Grzegorz Pabel
Exhibition of the Winner of the Jan Cybis Award for the year 2023
House of the Visual Artist OW ZPAP at 11A Mazowiecka Street in Warsaw
Exhibition from September 27 to October 20, 2024
Opening at 18:00 on Friday, September 27, 2024
Curator: Bożenna Leszczyńska
Honorary Patronage: Minister of Culture and National Heritage, Hanna Wróblewska
Sponsor: WIT Academy
Grzegorz Pabel was born in 1940 in Ostrowiec Świętokrzyski. He graduated in painting from Jan Cybis's studio at the Academy of Fine Arts in Warsaw, where he worked since 1967. He led a painting studio at the Faculty of Interior Architecture, and later at the Faculty of Graphic Arts. He served twice as the Vice-Rector of the ASP – for student affairs in the term 1990-1993 and for artistic, research, and international relations in the term 2002-2005. Since 1992, he has been a professor. From 1996 to 2007, he ran the Studio Gallery in Warsaw. He is currently associated with the WIT Academy (formerly the Higher School of Applied Computer Science and Management in Warsaw). He has presented his works at around 40 solo exhibitions and over 100 group exhibitions.

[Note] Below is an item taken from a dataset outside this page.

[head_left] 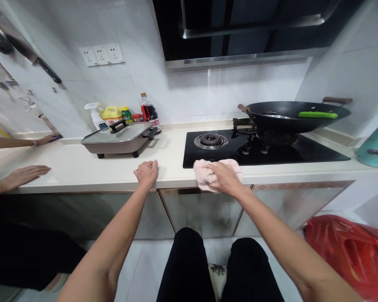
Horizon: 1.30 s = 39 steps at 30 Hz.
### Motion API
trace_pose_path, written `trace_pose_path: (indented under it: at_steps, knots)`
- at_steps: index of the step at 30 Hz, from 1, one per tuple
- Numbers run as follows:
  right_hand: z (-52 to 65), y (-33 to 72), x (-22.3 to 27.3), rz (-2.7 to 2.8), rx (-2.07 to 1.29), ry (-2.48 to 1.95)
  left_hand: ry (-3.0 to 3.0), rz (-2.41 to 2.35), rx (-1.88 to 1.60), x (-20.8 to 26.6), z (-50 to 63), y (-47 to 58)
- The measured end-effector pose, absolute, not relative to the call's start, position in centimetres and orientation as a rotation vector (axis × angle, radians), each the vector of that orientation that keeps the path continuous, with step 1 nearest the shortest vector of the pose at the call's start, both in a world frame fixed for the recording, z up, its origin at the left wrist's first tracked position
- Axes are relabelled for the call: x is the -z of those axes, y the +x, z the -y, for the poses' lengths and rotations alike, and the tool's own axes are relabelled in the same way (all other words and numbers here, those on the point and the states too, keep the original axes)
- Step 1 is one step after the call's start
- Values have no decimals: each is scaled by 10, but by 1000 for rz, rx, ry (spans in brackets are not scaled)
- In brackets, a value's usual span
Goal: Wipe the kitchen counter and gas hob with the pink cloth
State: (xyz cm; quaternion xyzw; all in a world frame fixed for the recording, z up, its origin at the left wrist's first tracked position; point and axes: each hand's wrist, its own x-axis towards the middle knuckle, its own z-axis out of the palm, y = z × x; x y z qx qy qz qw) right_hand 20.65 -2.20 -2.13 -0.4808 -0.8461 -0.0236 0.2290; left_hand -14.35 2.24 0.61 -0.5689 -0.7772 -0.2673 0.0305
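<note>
My right hand (224,178) grips a crumpled pale pink cloth (203,173). The cloth lies over the counter's front edge, at the near edge of the black gas stove (283,157). Curled into a fist, my left hand (146,173) rests on the white countertop (170,144) to the left of the stove, with nothing seen in it. Behind that hand stands a lidded electric pan (116,142). The left burner (211,140) is bare, while a black wok (271,117) with a bright green-handled utensil (318,114) sits on the right one.
At the left, another person's hand (25,176) lies on the counter, with a second one farther back. Bottles, including a dark sauce bottle (148,111), line the wall. A range hood (239,37) hangs above. A red plastic bag (349,251) is low on the right.
</note>
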Motion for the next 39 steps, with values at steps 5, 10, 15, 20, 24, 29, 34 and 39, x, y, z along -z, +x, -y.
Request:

Grzegorz Pabel, a student of Jan Cybis and one of his last graduates, considers working with energy, colors, and mood to be the most important part of his painting. He has remained faithful to the Warsaw school of colorism, but he has translated its ideas into his own language, and the essence of his art has become finding an original formula for the transposition of reality. His paintings – large, expressive painting surfaces – are subordinated to emotions and the energetic gesture of the hand, which is why his work can also be viewed in the context of baroque heritage. He has combined this element with influences from Far Eastern art. Pabel engages in non-representational painting, which, despite the lack of specific traces, clearly refers to the observation of landscape and nature. He shows its variability and the power of the elements, conveying his feelings about nature in a spontaneous, almost instinctive way of composing his works. However, the 'nature' of art interests him much more than nature in the natural sense. The latter appears in his painting in the broadest sense as life, encompassing everything that creates his processes.
- Agnieszka Maria Wasieczko - from the introduction to the accompanying catalog of the exhibition
About the Jan Cybis Award
The Jan Cybis Award is the oldest and most prestigious award given in the field of painting in Poland. It was established in 1973 by the Warsaw District of the Association of Polish Visual Artists on the anniversary of Jan Cybis's death, the initiator of the establishment of the Warsaw District shortly after World War II.
Jan Cybis was an extremely important figure in Polish art after 1945. He marked history as a teacher and mentor to several generations of Polish artists, a painter and draftsman, educator, and publicist, a leading representative of the coloristic trend in painting of the 1930s and post-war art.
Naturally, after Jan Cybis's death, the OW ZPAP began to award the prize in his name. In the early years, the first laureates were his students or artists whose work was close to colorism, such as Tadeusz Dominik, Jacek Sempoliński, Jan Berdyszak, or Jan Dziędziora. A turning point in the history of the award was its granting for the year 1995 to Ryszard Winiarski, whose art contained elements of conceptualism and was a clear opening to other styles.
Currently, the names of the laureates of the Jan Cybis Award form a pantheon of contemporary Polish art, illustrating a cross-section of the most important trends and influences in Polish painting over the last 50 years. Among them are Jerzy Nowosielski, Stefan Gierowski, Jan Tarasin, Stanisław Fijałkowski, Erna Rosenstein, Leon Tarasiewicz, Teresa Pągowska, Jerzy Kałucki, Wojciech Fangor, Koji Kamoji, Magdalena Moskwa, Janusz Lewandowski, and Andrzej Podkański.
About the organizer
The Association of Polish Visual Artists is the largest association of visual artists in Poland, existing since 1911. The Warsaw District, which is part of it, brings together over 1200 visual artists. The OW ZPAP headquarters at 11A Mazowiecka Street in Warsaw has been a meeting place for artistic communities and cultural and educational events for many years. The Warsaw District of ZPAP is the founder of the oldest award in Poland, granted since 1973, named after Jan Cybis, intended to honor painters for the entirety of their work.